CAN WE MAKE DECISIONS WIHOUT OUR LOGICAL MIND? (PHILOSOPHICALLY)

in the philosophical sense, the question becomes much deeper:

Can a decision be called a decision if it is not guided by reason?

Psychology asks how decisions happen.

Philosophy asks what counts as a decision.

And philosophy does not give one unanimous answer.

1. The rationalist view: no — reason is essential

For philosophers in the rationalist tradition, such as René Descartes or Immanuel Kant, reason is what gives a choice the status of a true decision.

In this view:
impulses happen,
desires arise,
instincts push,
but a decision only exists when the rational will endorses an action. Without reason, what happens is merely reaction.

So from this perspective:

Without logic, there may be movement, but not meaningful choice.

Immanuel Kant especially argued that freedom lies in acting according to rational principles rather than being driven by impulse. That means:

acting from instinct = being determined,
acting from reason = exercising will.

Under this view, logic is what makes agency possible.

2. The sentimentalist view: yes — feeling can decide

Philosophers like David Hume challenged that. Hume famously argued:

“Reason is, and ought only to be, the slave of the passions.”

Meaning:
reason can calculate,
reason can compare,
but reason alone cannot choose.

For Hume, desire, emotion, and passion are what move us to act. Reason only tells us how to get what we want; it does not determine what we want.

So in this view:

A decision without logic is still a decision, because value comes from desire, not from rationality. Logic becomes instrumental, not foundational.

This reverses the rationalist model: not “reason decides and emotion interferes,” but “emotion decides and reason assists.”

3. The existentialist view: decision precedes logic

For existential thinkers like Jean-Paul Sartre, decision is not primarily rational at all. Human beings are “condemned to be free,” meaning we are always choosing, even before justification.

From this perspective: Choice comes before explanation. We act, and then construct reasons. The decision is an act of freedom, not a deduction.

That means: Logic may clarify a decision, but it does not create the freedom to decide. This is why existential choice can feel anguishing — because there may be no rational ground sufficient to determine the choice. You choose first; reasons come later.

4. The deeper philosophical tension

The real issue is this: If reason is absent, is the choice still “ours”? If the decision comes from instinct or passion:

is that freedom?
or is that determination?

Rationalists say: “Without reason, the self is not governing.”
Sentimentalists say: “Emotion is part of the self, so it is still your decision.”

So the answer depends on what you believe the “self” is:
If the self is reason, then no.
If the self includes emotion, instinct, desire, then yes.

5. A possible synthesis

Perhaps the richest philosophical answer is: A decision without logic can still be a decision, but logic determines the kind of freedom that decision expresses.

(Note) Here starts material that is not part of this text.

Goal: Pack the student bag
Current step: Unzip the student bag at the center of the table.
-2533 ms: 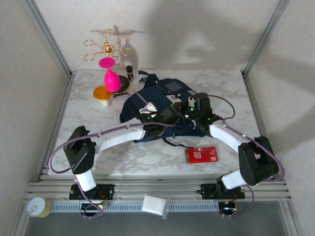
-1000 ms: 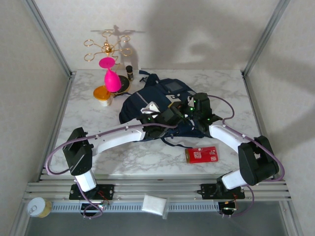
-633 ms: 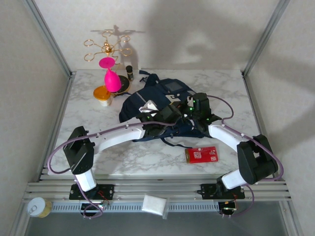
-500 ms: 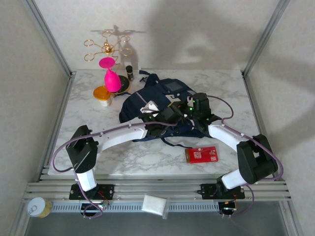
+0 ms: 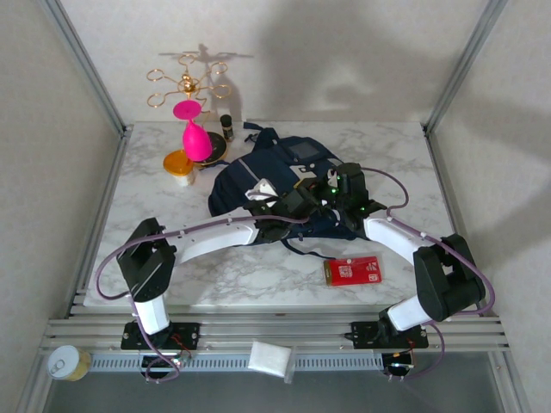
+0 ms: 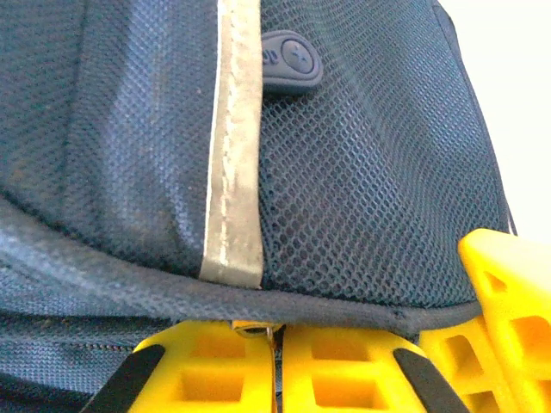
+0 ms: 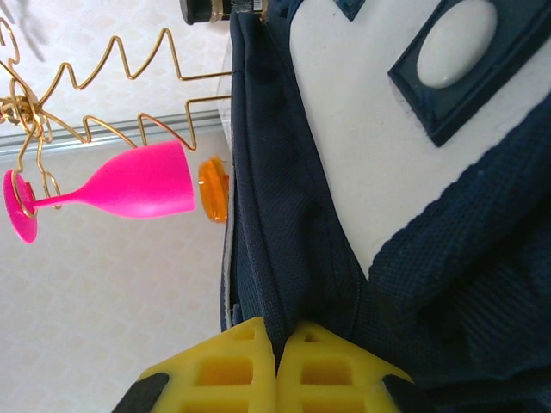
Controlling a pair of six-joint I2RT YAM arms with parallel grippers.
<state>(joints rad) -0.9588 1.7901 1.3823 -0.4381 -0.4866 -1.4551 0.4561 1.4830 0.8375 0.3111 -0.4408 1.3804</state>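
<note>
The student bag (image 5: 274, 168), navy with thin light stripes and a grey square panel, lies at the middle back of the marble table. My left gripper (image 5: 291, 201) is at the bag's near edge. In the left wrist view its yellow fingers (image 6: 215, 370) are shut on a small metal zipper pull (image 6: 251, 327) just under the bag's piped seam, below the blue mesh (image 6: 370, 172). My right gripper (image 5: 337, 186) sits on the bag's right side. In the right wrist view that gripper (image 7: 277, 366) is shut on a fold of the navy fabric (image 7: 280, 224).
A red packet (image 5: 352, 271) lies on the table in front of the bag. At the back left stand a pink glass (image 5: 195, 133), an orange-lidded jar (image 5: 179, 163), a small dark bottle (image 5: 227, 126) and a gold wire rack (image 5: 185, 82). A white pouch (image 5: 269, 357) rests on the front rail.
My left gripper has closed from partly open onto the zipper pull, and its arm shifted slightly. The right gripper has kept its hold on the fabric.
</note>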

Without logic: you may still choose, but you may not fully author the choice. Logic may not generate decisions, but it may transform impulse into agency.

So: Emotion may initiate the decision, but reason may be what makes it reflectively yours.

That means:
without logic, choice exists
without reflection, autonomy may be incomplete

So philosophically, the answer is neither simply yes nor no: Yes, decisions can occur without logic — but whether they count as fully free decisions depends on whether reason is considered essential to agency. That is the heart of the philosophical problem.

And it leads to one of the oldest questions in philosophy:

Are we free because we can choose, or only free when we can justify the choice?

That single question separates entire traditions of thought.